IRS RESPONSE TO RECOMMENDATION: Generally, soft notices are used by the IRS to alert taxpayers to potentially non-compliant behavior, enabling them to take action to become compliant if applicable. Because section 6038 and 6038A filing requirements are event based, the IRS can’t determine who has a requirement prior to the taxpayer filing the form, except in cases of direct taxpayer communication such as a field audit. As such, the IRS would be unable to identify missing forms in advance and send soft letters as an encouragement for compliance before assessing a penalty. These penalties are only systemically assessed after the taxpayer has resolved their non-filing issue by filing late. Sending a soft letter to the taxpayer, where there are no actions for them to take to rectify their non-compliance, would be confusing to taxpayers, may increase taxpayer burden, and would be a poor use of IRS resources. It would also be a disservice to taxpayers make a concerted effort to understand their tax obligations and timely comply. Assessment of these penalties at filing, much like with other assessable penalties, provides the most equitable treatment of enforcement.
CORRECTIVE ACTION: N/A
TAS RESPONSE: Pre-assessment correspondence could benefit both taxpayers and the IRS. We agree that the classic soft letter allowing for initial compliance as a means of avoiding a penalty would be inoperable in the instant case. The high rates of IRC §§ 6038 and 6038A penalty abatements, however, indicate that many of these penalties are being unnecessarily, and unjustifiably, assessed. One means of addressing this circumstance is to send correspondence, be it designated as a soft letter or something else, giving potentially impacted taxpayers the opportunity to explain why no penalty should be assessed in the first instance. This approach would contribute to the education of taxpayers and minimize the inefficient and burdensome practice of first assessing and then abating these penalties. Further, it would contribute to tax equity by placing the IRS in a better position to distinguish between good-faith mistakes and intentional tax noncompliance.
ADOPTED, PARTIALLY ADOPTED or NOT ADOPTED: Not Adopted
OPEN or CLOSED: Closed
DUE DATE FOR ACTION (if left open): N/A
Extend eligibility for the first-time abatement to all Chapter 61 penalties, including the IRC §§ 6038 and 6038A penalties, regardless of whether the underlying return was filed late.

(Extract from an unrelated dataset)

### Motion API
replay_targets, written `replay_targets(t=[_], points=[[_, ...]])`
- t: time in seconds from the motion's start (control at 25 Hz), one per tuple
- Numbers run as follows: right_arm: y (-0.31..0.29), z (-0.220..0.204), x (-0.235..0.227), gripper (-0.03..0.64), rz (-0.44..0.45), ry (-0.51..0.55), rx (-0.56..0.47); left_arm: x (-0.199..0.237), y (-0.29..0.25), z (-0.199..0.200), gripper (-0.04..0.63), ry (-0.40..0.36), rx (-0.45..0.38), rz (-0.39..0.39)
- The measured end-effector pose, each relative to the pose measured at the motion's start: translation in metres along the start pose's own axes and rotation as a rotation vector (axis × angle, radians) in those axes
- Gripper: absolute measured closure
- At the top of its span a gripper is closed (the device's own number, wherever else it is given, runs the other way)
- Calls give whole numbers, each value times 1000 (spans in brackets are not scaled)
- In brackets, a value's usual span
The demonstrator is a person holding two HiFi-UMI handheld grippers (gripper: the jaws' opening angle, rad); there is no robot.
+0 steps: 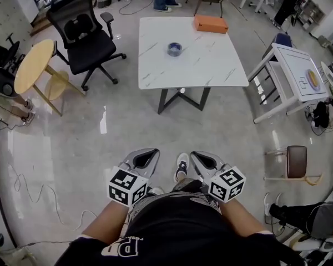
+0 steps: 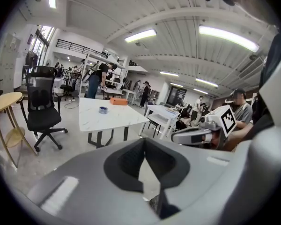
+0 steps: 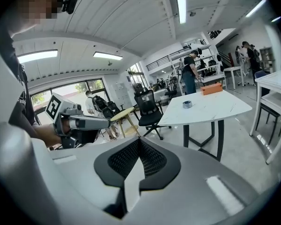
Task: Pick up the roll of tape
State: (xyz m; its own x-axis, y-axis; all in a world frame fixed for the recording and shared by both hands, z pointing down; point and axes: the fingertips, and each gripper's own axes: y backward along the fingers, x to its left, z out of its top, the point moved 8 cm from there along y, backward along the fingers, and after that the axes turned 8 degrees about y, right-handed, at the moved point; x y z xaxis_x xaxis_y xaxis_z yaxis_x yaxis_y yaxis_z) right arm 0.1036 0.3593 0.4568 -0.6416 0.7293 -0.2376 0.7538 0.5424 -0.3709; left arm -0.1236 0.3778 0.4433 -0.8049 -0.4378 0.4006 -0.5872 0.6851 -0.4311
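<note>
The roll of tape is a small bluish-grey ring lying flat near the middle of a white marble table several steps ahead of me. In the left gripper view the tape is small and far off, and in the right gripper view the tape is just as distant. My left gripper and right gripper are held side by side close to my body, above the floor. Both are shut and empty, far from the table.
An orange box lies at the table's far edge. A black office chair and a round wooden table stand to the left. A small white table and a brown stool stand at the right. People stand beyond.
</note>
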Motion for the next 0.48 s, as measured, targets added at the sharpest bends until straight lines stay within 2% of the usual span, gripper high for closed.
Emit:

IRS RESPONSE TO RECOMMENDATION: The IRS’s policy of First Time Abatement (FTA) has only ever been applicable to the three common civil penalties: failure to file2, failure to pay, and failure to deposit. Information returns, both domestic and international, are not eligible.
CORRECTIVE ACTION: N/A
TAS RESPONSE: A first-time abatement of Chapter 61 penalties is both possible and desirable. The IRS already allows an abatement of the IRC §§ 6038 and 6038A penalties whenever a related IRC § 6651 penalty receives a first-time abatement. In information provided to TAS by the IRS, it estimates that 40 percent of the abatements in this area are attributable to this practice. Becau se the first-time abatement is a matter of policy, the IRS is free to provide a broad first-time abatement for all Chapter 61 penalties and we continue to recommend the IRS abate these penalties through the first-time abatement procedures. This expansion would help to educate taxpayers and streamline tax administration. It would foster a better understanding of the law by taxpayers, facilitate information gathering by the IRS, and substantially decrease the number of penalties asserted. Good faith taxpayers would have their rights protected, while the IRS would still receive necessary information.